Pet food additive a threat to humans

By David Spett

Melamine, the chemical blamed for killing at least 25 dogs in South Africa, may have been used in pet food for years, according to a professor emeritus at the University of Pretoria.

Worse, human food may also be contaminated by the potentially toxic chemical.

Fred Reyers, a veterinary pathologist now in private practice, made the remarks after reports released on Monday indicated that Chinese food producers regularly add melamine to animal feed and have done so for years.

'It seems like a hell of a deal'
The chemical, which is 60 percent nitrogen and has no nutritional value, is an inexpensive additive produced from boiled coal that allows food-makers to charge more for their product by falsely claiming it has more protein.
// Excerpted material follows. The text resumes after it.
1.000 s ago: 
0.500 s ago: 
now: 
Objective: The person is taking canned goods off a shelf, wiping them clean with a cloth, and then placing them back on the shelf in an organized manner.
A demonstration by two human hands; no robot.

When testing for the nutrient, manufacturers calculate the amount of nitrogen.

"It seems like a hell of a deal: producers are getting rich without putting much protein in there," Reyers said.

Melamine alone is not believed to be toxic. But a study by Brent Hoff, of the University of Guelph in Canada, has shown that the chemical was being mixed with cyanuric acid, another nitrogen-rich compound that spikes protein content, with deadly results.
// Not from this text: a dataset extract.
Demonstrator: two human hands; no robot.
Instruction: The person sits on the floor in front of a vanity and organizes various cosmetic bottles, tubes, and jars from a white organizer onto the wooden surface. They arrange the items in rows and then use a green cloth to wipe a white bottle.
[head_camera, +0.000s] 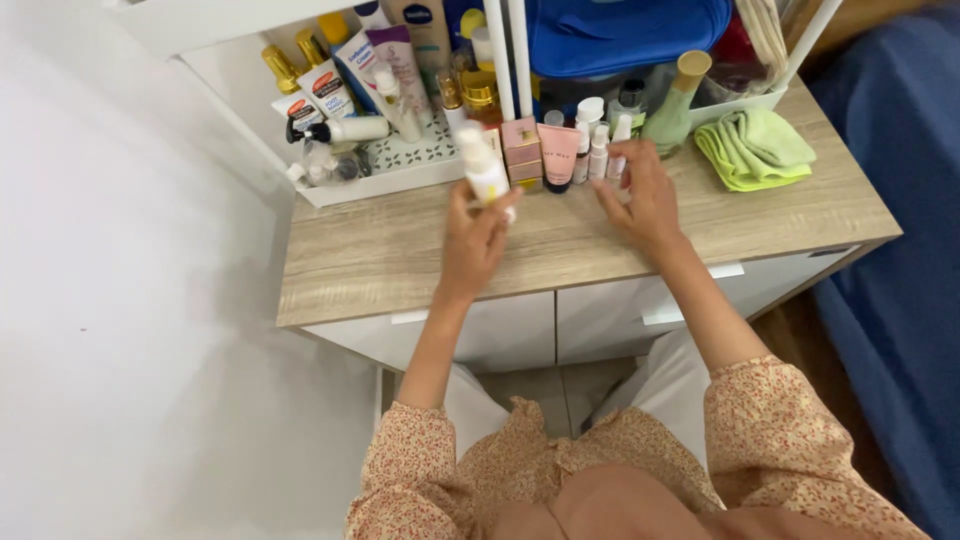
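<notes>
Left hand: raised above wood-grain cabinet top, fingers wrapped around a smooth white cylindrical bottle, held tilted. Right hand: palm down, fingers spread loose, tips at a cluster of small white bottles. Folded green cloth, soft, well apart.

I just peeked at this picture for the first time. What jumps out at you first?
First, the left hand holding up a small white bottle over the middle of the wooden tabletop. Beside it, the right hand reaches into a row of little bottles at the back. A bright green cloth lies folded at the right end, and a big blue bag sits up behind the bottles.
</notes>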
"They are both essentially non-toxic, but they combine in the kidneys, where they form a compound called melamine cyanurate.

"And melamine cyanurate is bad news because it forms big crystals, it destroys the kidneys and kills the animals," Reyers said. "It took us a long time to catch on because they are two relatively innocuous compounds. The only reason we've had a major outbreak now is that they happened to get the wrong combination."


Humans could be in danger too, he added: "There's no reason to believe the protein- spiking additives are limited to pet food, but the government is ignoring this dangerous possibility.

"I worry that in the US and Australia, the government agencies are up in arms. In South Africa, I have seen no evidence of any government agencies getting excited," said Reyers.

While melamine is considered non-toxic to humans, it has been shown to cause cancer in lab rats when given in high concentrations. It may be carcinogenic in other pets and humans, he added.

The SA Veterinary Association is polling vets to determine the magnitude of pet illnesses and deaths. About one-fifth of vets have responded to the poll and they reported 25 deaths; 70 ill pets treated and discharged; 64 still on treatment; and 179 ill but unable to receive treatment.

Royal Canin, maker of Vets Choice Premium Dog Food, recalled its products on April 12, blaming melamine additives for pet deaths and illnesses. For unknown reasons, most of the affected dogs were in Gauteng. Cats do not appear to have fallen ill in South Africa.

On Thursday, China banned melamine as a food additive. The country faced strong pressure from the US, where up to 3 000 pets may have died from contaminated pet food.

On Sunday, the state of California announced that at least 45 people have eaten pork from pigs that were fed melamine-contaminated food. The chemical is banned in the US.